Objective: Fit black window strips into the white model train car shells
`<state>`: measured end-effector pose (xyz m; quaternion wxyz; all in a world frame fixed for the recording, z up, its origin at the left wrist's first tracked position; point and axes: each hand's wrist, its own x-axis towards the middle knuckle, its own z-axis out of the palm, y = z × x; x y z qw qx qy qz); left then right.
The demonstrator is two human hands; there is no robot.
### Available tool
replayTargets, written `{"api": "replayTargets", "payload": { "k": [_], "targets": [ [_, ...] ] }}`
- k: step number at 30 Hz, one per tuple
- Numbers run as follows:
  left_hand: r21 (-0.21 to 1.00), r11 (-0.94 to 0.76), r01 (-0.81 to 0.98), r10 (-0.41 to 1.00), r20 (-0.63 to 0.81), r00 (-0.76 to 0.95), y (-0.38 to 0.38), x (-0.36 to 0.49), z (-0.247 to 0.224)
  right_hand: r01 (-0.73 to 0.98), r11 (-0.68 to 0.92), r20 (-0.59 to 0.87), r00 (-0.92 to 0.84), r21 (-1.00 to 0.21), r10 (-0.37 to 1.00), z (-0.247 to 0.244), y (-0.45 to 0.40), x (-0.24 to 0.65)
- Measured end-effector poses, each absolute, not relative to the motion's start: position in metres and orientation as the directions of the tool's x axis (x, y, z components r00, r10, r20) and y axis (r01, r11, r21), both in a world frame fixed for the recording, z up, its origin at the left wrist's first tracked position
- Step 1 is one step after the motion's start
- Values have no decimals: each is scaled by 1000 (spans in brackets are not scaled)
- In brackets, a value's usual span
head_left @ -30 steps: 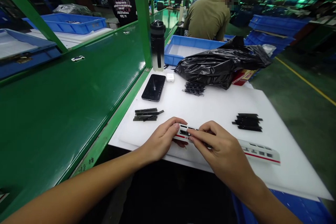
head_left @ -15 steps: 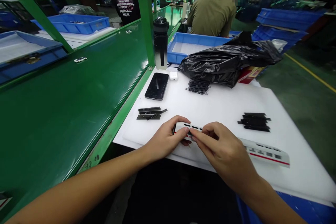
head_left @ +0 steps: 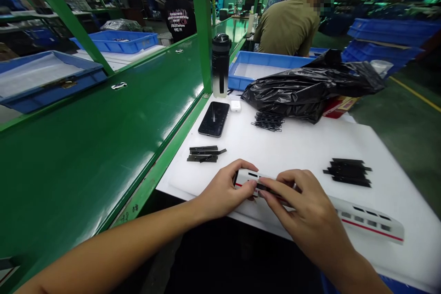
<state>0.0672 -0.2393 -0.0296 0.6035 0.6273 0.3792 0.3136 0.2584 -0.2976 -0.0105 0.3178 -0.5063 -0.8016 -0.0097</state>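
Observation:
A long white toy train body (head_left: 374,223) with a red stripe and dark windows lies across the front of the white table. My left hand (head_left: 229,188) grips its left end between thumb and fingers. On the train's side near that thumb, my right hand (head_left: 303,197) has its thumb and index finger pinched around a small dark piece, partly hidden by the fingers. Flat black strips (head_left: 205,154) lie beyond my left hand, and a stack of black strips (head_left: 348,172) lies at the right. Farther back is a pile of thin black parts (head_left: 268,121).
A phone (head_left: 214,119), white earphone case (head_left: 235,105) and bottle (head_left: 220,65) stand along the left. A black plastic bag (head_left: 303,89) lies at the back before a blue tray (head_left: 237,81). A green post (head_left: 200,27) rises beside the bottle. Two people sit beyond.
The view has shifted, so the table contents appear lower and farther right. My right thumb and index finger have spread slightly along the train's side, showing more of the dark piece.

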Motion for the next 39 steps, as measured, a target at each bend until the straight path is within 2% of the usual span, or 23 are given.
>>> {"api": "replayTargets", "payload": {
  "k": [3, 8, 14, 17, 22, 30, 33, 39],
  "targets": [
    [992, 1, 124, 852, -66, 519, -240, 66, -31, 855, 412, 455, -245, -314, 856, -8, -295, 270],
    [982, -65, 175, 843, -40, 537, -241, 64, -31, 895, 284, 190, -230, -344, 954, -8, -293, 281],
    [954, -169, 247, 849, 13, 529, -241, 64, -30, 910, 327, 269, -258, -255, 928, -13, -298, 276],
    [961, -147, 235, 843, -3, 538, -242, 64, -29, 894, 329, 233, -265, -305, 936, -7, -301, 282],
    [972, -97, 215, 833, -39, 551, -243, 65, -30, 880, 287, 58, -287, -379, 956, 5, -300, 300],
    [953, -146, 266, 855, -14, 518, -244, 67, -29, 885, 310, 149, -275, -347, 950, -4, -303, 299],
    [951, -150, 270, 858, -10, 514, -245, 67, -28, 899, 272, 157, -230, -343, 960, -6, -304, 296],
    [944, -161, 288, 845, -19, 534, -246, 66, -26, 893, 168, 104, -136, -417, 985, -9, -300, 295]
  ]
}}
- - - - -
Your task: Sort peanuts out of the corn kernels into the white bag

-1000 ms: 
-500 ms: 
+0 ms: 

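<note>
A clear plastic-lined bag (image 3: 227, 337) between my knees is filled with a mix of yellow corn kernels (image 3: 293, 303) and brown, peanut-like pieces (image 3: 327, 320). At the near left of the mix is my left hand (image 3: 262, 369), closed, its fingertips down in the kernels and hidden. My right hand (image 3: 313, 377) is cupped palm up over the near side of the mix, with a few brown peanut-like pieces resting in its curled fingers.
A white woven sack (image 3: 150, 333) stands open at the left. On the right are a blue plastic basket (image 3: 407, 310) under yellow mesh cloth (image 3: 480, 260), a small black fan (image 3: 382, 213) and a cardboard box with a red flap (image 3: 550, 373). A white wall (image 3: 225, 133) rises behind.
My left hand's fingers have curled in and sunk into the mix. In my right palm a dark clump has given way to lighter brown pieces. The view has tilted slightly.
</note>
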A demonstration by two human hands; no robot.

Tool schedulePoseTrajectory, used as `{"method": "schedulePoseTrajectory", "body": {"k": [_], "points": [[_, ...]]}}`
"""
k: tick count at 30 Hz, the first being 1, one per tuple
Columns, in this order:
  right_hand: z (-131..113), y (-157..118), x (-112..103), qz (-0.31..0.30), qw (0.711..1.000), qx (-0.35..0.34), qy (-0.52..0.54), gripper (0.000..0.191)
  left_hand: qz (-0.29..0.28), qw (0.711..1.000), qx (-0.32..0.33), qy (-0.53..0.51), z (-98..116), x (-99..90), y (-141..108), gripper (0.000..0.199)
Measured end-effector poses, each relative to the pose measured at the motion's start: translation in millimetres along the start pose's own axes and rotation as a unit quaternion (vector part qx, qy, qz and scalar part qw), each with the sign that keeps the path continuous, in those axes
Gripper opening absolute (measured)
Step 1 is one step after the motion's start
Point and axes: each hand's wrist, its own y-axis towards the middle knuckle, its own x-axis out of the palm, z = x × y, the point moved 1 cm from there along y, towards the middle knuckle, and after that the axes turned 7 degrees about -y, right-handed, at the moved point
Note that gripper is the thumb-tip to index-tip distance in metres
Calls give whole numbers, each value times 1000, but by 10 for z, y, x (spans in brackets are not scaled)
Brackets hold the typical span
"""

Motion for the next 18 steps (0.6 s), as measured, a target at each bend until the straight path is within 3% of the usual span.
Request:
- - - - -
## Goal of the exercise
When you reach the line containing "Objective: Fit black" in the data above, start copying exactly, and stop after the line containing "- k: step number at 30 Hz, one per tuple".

## Written response
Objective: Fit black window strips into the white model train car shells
`<state>`: measured end-effector pose (xyz m; quaternion wxyz; all in a world frame fixed for the recording, z up, its origin at the left wrist's first tracked position; point and axes: each hand's wrist, its own x-axis towards the middle knuckle, its own z-axis out of the palm, y = z × x; x y z qw qx qy qz); left then right.
The demonstrator is two human hands; there is no robot.
### Available tool
replayTargets, written `{"api": "replayTargets", "payload": { "k": [_], "targets": [ [_, ...] ] }}`
- k: step number at 30 Hz, one per tuple

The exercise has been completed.